A novidade no formato do Emmy foi dividir o show em segmentos. Primeiro foram entregues os prêmios de comédia, seguidos pelos de reality show, minisséries e filmes feitos para TV, shows de variedades, chegando enfim nos esperados prêmios de drama. Mesmo com a importância da categoria melhor série de comédia, não fez muito sentido deixá-la para a reta final, enxertado no meio dos dramas. Até porque todo mundo já sabia quem seria o vencedor, não havia necessidade de fazer suspense. De resto, parabéns aos produtores pela melhor organização da pauta. Mas que eles tenham em mente que correram sérios riscos de perder ainda mais audiência. Se a vitória de séries pouco vistas já desagrada a parte do público, imagine o risco que é colocar os telespectadores diante de vários prêmios seguidos para minisséries e filmes para TV, atrações quase sempre escondidas em canais fechados como a HBO ou educativos como a PBS.

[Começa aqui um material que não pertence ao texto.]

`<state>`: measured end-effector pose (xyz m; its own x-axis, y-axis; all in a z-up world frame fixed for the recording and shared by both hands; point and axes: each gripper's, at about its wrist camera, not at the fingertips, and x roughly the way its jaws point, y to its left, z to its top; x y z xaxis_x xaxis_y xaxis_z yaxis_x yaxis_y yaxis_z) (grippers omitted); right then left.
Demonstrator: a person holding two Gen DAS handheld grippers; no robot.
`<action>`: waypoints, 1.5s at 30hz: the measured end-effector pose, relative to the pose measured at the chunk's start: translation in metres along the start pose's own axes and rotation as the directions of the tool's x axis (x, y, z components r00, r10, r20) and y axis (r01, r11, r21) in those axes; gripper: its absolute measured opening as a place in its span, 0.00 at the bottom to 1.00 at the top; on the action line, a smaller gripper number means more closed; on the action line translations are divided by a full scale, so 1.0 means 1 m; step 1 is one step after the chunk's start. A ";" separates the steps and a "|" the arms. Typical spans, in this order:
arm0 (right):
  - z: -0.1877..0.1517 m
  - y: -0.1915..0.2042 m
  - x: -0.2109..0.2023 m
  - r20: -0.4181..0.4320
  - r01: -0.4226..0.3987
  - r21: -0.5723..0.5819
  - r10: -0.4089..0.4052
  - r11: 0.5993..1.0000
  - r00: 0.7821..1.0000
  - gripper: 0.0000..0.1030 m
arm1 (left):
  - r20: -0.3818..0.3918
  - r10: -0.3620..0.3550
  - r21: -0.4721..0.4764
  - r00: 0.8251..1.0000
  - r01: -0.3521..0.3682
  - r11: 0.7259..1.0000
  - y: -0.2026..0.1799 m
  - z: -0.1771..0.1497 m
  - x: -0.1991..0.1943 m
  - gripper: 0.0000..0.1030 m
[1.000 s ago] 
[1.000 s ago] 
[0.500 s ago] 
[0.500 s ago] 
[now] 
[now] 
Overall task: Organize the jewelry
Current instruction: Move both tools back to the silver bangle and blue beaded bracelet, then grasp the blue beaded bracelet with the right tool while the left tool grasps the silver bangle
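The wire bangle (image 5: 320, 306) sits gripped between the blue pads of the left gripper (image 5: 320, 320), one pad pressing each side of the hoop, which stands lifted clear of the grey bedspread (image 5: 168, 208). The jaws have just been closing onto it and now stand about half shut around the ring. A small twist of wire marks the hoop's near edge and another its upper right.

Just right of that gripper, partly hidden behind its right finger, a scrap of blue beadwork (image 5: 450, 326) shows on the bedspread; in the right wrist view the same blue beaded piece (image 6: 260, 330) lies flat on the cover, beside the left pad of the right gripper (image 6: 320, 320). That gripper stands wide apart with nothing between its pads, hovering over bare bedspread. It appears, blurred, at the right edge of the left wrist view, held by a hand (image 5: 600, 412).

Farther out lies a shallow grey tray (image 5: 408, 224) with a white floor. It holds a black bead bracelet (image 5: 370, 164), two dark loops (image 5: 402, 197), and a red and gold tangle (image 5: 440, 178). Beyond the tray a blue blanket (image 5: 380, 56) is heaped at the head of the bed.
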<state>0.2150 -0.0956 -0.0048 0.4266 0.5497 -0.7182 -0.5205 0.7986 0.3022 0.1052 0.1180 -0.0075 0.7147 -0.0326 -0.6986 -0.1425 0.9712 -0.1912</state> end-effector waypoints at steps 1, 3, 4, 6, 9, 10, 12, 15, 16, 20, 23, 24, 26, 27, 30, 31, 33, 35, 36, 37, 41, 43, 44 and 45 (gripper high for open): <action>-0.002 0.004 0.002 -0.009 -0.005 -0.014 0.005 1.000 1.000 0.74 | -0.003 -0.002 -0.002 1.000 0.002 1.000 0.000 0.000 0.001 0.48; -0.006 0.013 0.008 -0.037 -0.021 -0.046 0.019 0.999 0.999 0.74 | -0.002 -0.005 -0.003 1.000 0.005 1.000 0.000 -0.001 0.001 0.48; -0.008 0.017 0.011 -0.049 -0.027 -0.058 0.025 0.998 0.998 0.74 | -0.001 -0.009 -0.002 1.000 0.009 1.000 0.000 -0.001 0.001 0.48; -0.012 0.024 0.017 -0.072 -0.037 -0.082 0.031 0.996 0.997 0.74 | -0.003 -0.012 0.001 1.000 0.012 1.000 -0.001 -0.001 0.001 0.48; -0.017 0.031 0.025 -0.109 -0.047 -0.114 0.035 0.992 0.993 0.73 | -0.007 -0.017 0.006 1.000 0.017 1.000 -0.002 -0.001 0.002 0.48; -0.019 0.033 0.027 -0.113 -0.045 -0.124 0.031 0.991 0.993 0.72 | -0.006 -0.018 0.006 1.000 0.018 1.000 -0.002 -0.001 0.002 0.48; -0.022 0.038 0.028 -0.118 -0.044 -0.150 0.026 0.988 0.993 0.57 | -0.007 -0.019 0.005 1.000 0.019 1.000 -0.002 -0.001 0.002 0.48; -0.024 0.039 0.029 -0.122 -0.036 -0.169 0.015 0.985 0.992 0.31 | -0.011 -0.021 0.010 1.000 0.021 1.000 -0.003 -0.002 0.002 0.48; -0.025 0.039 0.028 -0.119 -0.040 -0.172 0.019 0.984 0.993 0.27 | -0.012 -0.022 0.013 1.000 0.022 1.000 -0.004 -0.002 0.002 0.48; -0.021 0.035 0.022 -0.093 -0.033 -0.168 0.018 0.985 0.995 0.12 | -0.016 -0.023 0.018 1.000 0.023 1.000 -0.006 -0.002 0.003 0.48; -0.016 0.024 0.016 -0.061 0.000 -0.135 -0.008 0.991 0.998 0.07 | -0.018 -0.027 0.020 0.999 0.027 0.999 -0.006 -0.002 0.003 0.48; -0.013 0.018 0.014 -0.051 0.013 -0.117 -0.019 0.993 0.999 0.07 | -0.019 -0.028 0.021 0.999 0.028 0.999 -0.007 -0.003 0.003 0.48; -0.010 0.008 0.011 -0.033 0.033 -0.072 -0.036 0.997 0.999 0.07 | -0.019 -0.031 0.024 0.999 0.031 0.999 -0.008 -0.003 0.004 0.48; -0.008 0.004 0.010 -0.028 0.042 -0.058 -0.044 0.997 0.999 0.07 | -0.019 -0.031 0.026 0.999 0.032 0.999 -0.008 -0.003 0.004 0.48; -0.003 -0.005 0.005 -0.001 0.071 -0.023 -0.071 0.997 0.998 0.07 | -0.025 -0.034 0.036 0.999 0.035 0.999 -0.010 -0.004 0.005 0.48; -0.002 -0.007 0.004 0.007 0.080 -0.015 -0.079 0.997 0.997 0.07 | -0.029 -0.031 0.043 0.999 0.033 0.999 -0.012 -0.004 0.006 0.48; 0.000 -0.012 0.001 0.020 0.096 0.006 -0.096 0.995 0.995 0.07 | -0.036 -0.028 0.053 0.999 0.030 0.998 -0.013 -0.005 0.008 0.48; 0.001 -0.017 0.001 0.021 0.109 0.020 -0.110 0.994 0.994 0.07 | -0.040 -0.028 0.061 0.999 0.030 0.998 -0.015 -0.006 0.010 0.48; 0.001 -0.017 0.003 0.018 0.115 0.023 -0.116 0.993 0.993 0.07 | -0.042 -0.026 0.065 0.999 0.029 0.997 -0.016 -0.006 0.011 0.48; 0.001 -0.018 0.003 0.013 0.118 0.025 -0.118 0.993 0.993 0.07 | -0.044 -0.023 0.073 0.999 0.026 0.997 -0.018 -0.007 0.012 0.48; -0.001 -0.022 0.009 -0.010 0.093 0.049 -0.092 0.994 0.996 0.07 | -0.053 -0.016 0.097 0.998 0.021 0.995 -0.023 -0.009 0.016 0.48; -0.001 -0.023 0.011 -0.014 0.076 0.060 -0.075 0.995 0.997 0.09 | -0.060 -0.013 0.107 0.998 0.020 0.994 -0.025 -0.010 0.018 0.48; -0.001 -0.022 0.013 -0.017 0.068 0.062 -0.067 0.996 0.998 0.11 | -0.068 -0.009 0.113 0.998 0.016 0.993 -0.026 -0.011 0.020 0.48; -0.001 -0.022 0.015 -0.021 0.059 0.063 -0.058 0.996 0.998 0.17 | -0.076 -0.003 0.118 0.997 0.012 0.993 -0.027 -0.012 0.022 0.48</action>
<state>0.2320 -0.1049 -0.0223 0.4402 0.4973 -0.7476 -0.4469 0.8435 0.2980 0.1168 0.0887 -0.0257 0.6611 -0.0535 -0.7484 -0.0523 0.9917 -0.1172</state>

Também não deve ter ajudado o fato de que as premiações para reality show e show de variedades terem sido uma reprise de tudo que já vimos nos últimos anos. Desde que o prêmio de melhor reality show foi instituído, só deu Amazing Race. Como ontem. No ano passado surgiu a categoria de apresentador de reality show, tendo como vencedor Jeff Probst, de Survivor. Que ontem voltou a vencê-la. E se tem gente que esperneou ao saber que 30 Rock foi tri e Mad Men bicampeã, imagine o quão reconfortante deve ser para elas saber que The Daily Show with Jon Stewart chegou ao hepta em 2009. O mais assustador pra quem teme que o mesmo fenômeno possa ocorrer com as séries é que todas as hegemonias citadas podem ser consideradas justas.
Comédia
O primeiro prêmio da noite foi o de atriz coadjuvante em série de comédia, que acabou nas mãos da pequenina Kristin Chenoweth, a Olive Snook da cancelada Pushing Daisies. Se a série perdeu um pouco de fôlego na sua derradeira temporada, o mesmo não pode ser dito de Chenoweth, que sempre foi a parte mais encantadora do programa. É uma pena que ela não terá chance de concorrer outras vezes pela mesma personagem. Mas como disse no discurso de agradecimento (o único feito em meio a lágrimas em toda a noite), ela está disposta a respirar novos ares, tendo citado Mad Men, The Office e 24 Horas como shows dos quais ela gostaria de participar. Além de tudo é esperta a moça.
Entre os atores coadjuvantes, a vitória inesperada de Jon Cryer, o completo loser Alan Harper de Two and a Half Men. Inesperada principalmente porque o favoritismo era de Neil Patrick Harris (sim, ao mesmo tempo apresentador e concorrente ao Emmy) e Rainn Wilson, talvez os dois únicos indicados que tenham no currículo papéis diferentes dos que representam atualmente na TV. Mas com a surpreendente não-indicação do tricampeão Jeremy Piven (Entourage), a única afirmação possível era de que tudo poderia acontecer, já que nenhum dos indicados tinha um histórico vitorioso no Emmy. Muita gente está reclamando da vitória de Cryer, mas a verdade é que ele é o coadjuvante que roubas cenas cotidianamente naquela que é a comédia mais bem sucedida da TV americana em termos de audiência desde o fim de Seinfeld, Friends e Will & Grace. Não é pouca coisa.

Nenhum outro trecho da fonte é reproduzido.